Word for word, return the lines from the top of the listing to the line containing "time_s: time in", both ends included, and no others.

# DATASET EXCERPT
++++++++++

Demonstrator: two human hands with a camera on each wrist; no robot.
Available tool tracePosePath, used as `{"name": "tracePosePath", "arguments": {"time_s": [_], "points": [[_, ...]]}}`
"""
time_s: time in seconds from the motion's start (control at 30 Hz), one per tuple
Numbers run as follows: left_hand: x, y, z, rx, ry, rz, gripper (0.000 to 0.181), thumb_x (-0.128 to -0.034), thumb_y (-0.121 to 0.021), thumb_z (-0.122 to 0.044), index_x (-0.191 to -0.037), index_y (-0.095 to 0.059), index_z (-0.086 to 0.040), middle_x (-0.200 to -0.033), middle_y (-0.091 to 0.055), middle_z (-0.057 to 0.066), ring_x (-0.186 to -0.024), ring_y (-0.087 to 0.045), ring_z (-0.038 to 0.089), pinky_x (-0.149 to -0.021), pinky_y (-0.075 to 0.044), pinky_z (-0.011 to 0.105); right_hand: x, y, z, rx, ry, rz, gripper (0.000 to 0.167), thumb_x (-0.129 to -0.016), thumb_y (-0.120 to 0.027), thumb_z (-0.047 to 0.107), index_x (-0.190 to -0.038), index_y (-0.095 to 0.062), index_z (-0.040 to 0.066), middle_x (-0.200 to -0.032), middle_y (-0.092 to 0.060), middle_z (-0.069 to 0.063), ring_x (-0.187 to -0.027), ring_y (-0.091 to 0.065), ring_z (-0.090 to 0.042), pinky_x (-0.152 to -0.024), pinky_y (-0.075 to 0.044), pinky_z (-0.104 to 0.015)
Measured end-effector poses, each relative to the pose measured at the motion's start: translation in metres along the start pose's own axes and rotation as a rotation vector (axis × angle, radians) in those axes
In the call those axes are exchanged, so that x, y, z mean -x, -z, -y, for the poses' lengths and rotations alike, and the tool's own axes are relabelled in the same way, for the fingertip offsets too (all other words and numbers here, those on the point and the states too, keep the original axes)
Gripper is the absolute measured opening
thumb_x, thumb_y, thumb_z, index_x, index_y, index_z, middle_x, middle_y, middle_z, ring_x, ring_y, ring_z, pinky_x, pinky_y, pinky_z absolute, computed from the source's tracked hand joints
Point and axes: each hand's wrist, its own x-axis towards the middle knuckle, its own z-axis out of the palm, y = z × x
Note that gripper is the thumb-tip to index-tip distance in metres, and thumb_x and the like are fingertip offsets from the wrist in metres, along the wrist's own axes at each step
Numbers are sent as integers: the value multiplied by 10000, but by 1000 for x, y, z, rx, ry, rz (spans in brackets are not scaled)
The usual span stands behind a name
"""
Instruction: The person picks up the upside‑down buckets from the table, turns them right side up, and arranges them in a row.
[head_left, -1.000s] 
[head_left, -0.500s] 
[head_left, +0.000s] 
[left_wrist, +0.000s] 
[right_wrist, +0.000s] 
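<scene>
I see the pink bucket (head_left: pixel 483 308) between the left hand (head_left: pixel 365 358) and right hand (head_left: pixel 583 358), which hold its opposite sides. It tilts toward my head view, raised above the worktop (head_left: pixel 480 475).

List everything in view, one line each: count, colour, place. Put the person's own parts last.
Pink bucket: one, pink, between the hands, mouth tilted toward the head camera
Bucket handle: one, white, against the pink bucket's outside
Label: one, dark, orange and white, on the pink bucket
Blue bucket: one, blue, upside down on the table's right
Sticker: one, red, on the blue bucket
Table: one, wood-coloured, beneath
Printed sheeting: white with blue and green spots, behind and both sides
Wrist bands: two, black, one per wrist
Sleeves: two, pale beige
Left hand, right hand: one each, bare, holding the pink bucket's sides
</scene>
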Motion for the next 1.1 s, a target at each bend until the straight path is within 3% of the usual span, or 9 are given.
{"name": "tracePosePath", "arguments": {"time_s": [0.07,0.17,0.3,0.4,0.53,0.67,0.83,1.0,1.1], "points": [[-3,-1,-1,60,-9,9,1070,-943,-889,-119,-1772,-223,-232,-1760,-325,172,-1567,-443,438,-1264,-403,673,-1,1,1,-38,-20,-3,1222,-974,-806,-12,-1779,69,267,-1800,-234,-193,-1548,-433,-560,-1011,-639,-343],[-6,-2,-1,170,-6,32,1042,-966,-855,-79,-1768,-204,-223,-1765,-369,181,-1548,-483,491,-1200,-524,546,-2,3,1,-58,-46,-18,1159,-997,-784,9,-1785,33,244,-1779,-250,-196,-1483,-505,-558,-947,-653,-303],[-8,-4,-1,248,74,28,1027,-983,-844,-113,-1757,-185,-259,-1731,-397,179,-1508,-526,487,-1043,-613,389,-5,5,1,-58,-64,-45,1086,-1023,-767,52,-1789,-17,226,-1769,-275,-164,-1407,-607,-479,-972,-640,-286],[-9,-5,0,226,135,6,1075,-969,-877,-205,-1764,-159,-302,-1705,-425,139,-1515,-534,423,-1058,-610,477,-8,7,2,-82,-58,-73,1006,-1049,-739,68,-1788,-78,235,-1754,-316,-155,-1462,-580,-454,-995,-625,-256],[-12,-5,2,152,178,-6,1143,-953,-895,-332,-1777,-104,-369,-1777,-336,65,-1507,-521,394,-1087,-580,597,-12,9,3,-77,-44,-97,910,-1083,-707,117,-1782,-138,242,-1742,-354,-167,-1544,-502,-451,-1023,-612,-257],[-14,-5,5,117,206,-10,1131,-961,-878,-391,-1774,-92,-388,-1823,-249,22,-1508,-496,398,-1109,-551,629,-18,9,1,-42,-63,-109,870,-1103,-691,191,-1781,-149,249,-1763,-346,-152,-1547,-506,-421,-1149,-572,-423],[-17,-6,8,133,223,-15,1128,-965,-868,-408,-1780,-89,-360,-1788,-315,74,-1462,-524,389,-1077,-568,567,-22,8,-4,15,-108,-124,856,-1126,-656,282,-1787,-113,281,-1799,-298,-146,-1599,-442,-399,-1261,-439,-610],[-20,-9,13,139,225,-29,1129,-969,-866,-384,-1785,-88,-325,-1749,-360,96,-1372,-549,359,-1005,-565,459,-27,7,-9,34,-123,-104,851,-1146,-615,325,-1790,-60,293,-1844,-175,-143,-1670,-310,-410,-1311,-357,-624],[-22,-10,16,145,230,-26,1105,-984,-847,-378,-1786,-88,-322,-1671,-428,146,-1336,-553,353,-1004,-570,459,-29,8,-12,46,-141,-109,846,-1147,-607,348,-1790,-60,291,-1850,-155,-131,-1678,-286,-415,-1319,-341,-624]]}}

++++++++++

# REPLY TO THE TASK
Demonstrator: two human hands with a camera on each wrist; no robot.
Available tool tracePosePath, used as `{"name": "tracePosePath", "arguments": {"time_s": [_], "points": [[_, ...]]}}`
"""
time_s: time in seconds from the motion's start (control at 30 Hz), one per tuple

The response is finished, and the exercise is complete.